Army Corrects the Record About a Black Soldier Killed by a White Sergeant in 1941
According to Ms. Russell’s petition, in the early hours of March 24, 1941, the white driver of a segregated, chartered civilian bus described Private King and his friends, who were sitting in the back of the bus, as “hollering and laughing and cutting up” and said he had told them to be quiet or they would be removed. The driver asked for help from Sergeant Lummus, who was patrolling the road on a motorcycle.

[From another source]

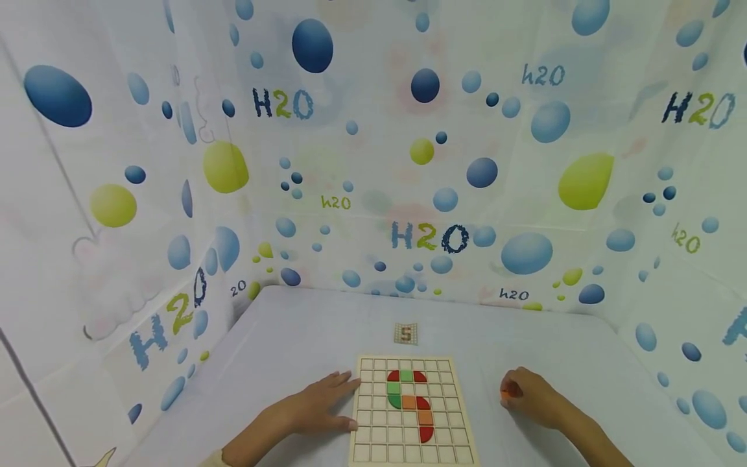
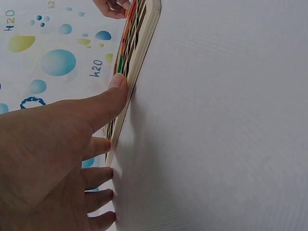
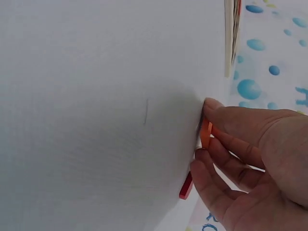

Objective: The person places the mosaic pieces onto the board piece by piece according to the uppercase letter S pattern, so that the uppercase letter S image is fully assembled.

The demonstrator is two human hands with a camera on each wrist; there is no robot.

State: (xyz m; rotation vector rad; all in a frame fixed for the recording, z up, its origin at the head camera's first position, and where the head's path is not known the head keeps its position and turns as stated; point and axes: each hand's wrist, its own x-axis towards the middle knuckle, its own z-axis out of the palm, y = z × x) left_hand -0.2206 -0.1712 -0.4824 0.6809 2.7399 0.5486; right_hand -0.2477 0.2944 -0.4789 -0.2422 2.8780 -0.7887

Sergeant Lummus ordered Private King and his friend Private Lawrence J. Hoover off the bus. As they were disembarking, Sergeant Lummus hit Private Hoover in the back of the head with a blackjack. Private King fled, while a dozen of the white soldiers from the bus beat Private Hoover until he was semiconscious, according to the petition. (He went on to serve in World War II, Korea and Vietnam, according to The Washington Post.)

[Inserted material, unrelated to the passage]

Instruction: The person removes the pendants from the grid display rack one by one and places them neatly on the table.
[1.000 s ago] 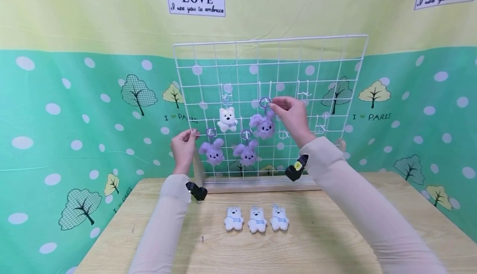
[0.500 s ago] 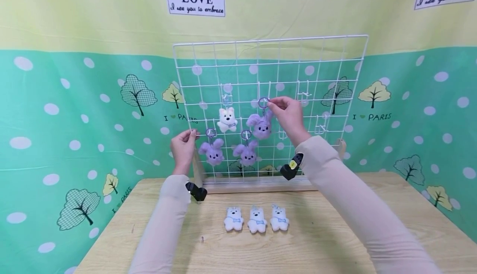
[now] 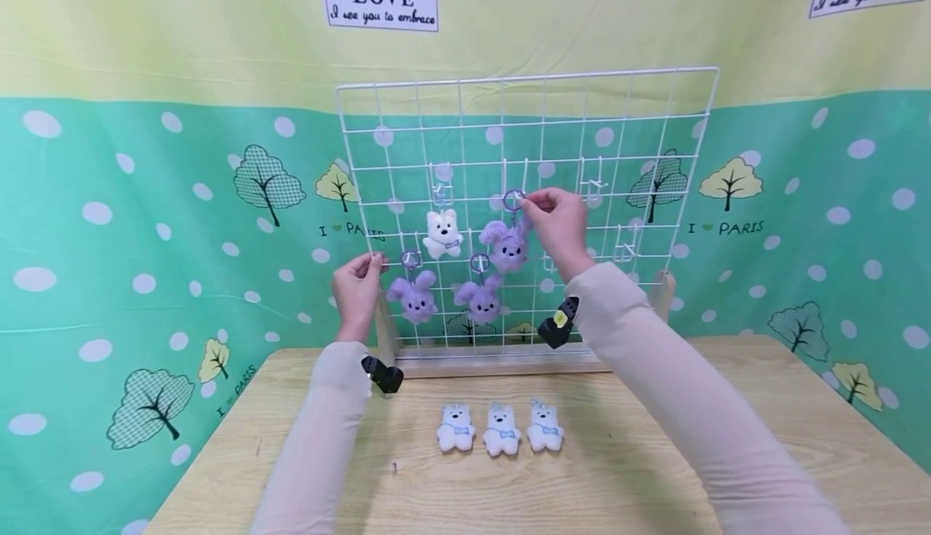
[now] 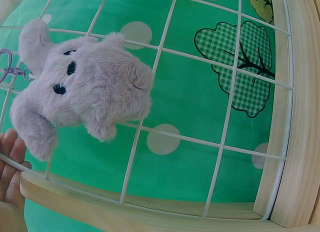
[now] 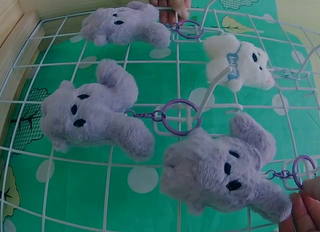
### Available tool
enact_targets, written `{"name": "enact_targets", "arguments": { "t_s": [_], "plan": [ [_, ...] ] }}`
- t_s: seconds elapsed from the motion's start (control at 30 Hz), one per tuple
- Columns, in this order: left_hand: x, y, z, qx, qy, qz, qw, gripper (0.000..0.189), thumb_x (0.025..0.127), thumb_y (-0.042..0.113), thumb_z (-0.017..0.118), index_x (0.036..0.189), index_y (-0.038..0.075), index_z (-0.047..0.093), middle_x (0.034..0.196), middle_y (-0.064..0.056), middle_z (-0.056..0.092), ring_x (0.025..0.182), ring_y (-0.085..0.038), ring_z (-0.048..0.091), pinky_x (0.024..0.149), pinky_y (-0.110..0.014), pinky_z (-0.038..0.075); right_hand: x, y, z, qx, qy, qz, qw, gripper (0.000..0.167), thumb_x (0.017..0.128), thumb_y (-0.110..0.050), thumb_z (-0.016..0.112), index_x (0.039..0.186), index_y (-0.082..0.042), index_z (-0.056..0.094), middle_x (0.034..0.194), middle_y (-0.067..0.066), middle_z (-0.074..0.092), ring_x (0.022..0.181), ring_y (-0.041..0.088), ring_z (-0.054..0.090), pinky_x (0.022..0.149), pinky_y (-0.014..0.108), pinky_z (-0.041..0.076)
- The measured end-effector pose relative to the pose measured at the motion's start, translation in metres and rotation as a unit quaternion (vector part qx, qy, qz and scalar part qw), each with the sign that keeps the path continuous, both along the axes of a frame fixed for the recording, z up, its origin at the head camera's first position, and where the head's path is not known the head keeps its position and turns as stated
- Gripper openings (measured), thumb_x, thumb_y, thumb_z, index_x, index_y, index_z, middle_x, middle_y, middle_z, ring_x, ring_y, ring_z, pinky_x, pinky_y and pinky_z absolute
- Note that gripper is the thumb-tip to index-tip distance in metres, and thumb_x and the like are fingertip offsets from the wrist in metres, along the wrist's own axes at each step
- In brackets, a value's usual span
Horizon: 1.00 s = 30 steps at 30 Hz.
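A white wire grid (image 3: 582, 127) stands upright in a wooden base at the table's back. My right hand (image 3: 527, 203) pinches the purple key ring (image 3: 514, 199) of a purple plush bunny (image 3: 505, 247) against the grid's middle. The right wrist view shows that bunny (image 5: 220, 174), its ring (image 5: 303, 170) and my fingertips (image 5: 306, 212) at the lower right. My left hand (image 3: 369, 265) grips the grid's left edge; its fingers (image 4: 11, 157) lie beside a hung bunny (image 4: 80, 87). Two more purple bunnies (image 3: 413, 295) (image 3: 480, 298) and a white bear (image 3: 442, 233) hang on hooks.
Three white plush bears (image 3: 456, 427) (image 3: 501, 430) (image 3: 545, 426) lie in a row on the wooden table (image 3: 655, 454) in front of the grid's base. Bare hooks (image 3: 595, 185) stick out of the grid's right half. A green patterned backdrop surrounds the table.
My right hand has shifted slightly left with the bunny and its ring, staying at the grid. The left hand has kept its hold on the grid's edge.
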State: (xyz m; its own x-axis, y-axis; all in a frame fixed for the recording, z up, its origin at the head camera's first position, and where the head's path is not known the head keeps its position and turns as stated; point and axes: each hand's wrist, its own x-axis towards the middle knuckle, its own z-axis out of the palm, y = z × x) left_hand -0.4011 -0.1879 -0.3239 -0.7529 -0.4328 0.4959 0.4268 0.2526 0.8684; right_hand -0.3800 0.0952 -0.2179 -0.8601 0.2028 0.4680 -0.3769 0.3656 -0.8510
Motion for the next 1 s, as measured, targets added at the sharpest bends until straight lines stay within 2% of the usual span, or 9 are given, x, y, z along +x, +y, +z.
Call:
{"name": "enact_targets", "arguments": {
  "t_s": [0.13,0.37,0.7,1.0],
  "plan": [
    [0.0004,-0.0001,0.0001,0.004,0.003,-0.002,1.0,0.024,0.092,0.023,0.063,0.104,0.003,0.07,0.099,-0.017,0.071,0.078,-0.006,0.067,0.062,-0.012,0.051,-0.0004,-0.0015,-0.0006,-0.007,0.0,0.0,1.0,0.018,0.09,-0.018,0.066,0.102,-0.005,0.068,0.095,0.009,0.066,0.083,0.016,0.059,0.069,0.023,0.051],
    [0.0019,0.0008,0.0013,0.002,0.002,-0.002,1.0,0.024,0.091,0.023,0.063,0.103,0.004,0.07,0.098,-0.016,0.071,0.079,-0.008,0.067,0.065,-0.012,0.051,0.0004,-0.0007,-0.0029,-0.021,-0.003,0.028,0.9994,0.018,0.091,-0.018,0.064,0.102,-0.005,0.066,0.096,0.008,0.064,0.085,0.015,0.057,0.072,0.023,0.05],
    [0.0018,0.0,0.0004,-0.003,0.006,0.002,1.0,0.024,0.092,0.022,0.063,0.103,0.003,0.07,0.097,-0.017,0.071,0.078,-0.008,0.067,0.069,-0.012,0.052,-0.0024,0.0019,-0.0069,-0.029,0.03,0.062,0.9972,0.019,0.093,-0.017,0.061,0.101,0.0,0.062,0.094,0.007,0.063,0.083,0.012,0.055,0.07,0.019,0.048],
    [0.0011,0.0007,0.0011,0.004,0.009,-0.003,0.9999,0.022,0.092,0.019,0.063,0.102,0.001,0.07,0.097,-0.018,0.071,0.078,-0.009,0.067,0.07,-0.013,0.052,-0.0015,0.0034,-0.005,-0.038,0.047,0.073,0.9955,0.018,0.094,-0.016,0.059,0.102,0.001,0.06,0.091,0.005,0.06,0.079,0.01,0.052,0.066,0.017,0.046]
  ]
}}
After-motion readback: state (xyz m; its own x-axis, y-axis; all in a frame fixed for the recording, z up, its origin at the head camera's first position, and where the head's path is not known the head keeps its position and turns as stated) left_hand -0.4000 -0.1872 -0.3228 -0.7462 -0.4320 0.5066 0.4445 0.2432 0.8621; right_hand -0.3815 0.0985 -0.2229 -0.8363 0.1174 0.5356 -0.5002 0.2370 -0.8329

Sergeant Lummus was the only person to testify about what happened next. The sergeant said he had found Private King and ordered him to stop. Sergeant Lummus said the private had begun running toward him and had “kept coming” while the sergeant fired five shots.
According to Ms. Russell’s appeal, three gunshots struck Private King on the side of his head and neck, and there was one each in his lower back and the front of his body.
Fort Benning’s investigation into the killing began and ended the same day Private King was killed. A military court determined that Sergeant Lummus, who was transferred to Fort Knox, Ky., had been justified in the fatal shooting.
A second, independent investigation by a board of officers determined that Private King had died in the line of duty. Less than two weeks later, though, the commanding general of Fort Benning, Maj. Gen. Lloyd Fredendall, ordered that the board reconsider its findings, and the decision was reversed.
Decades later, researchers at the Northeastern University School of Law’s Civil Rights and Restorative Justice Project explored Private King’s story and published an investigation in The Washington Post.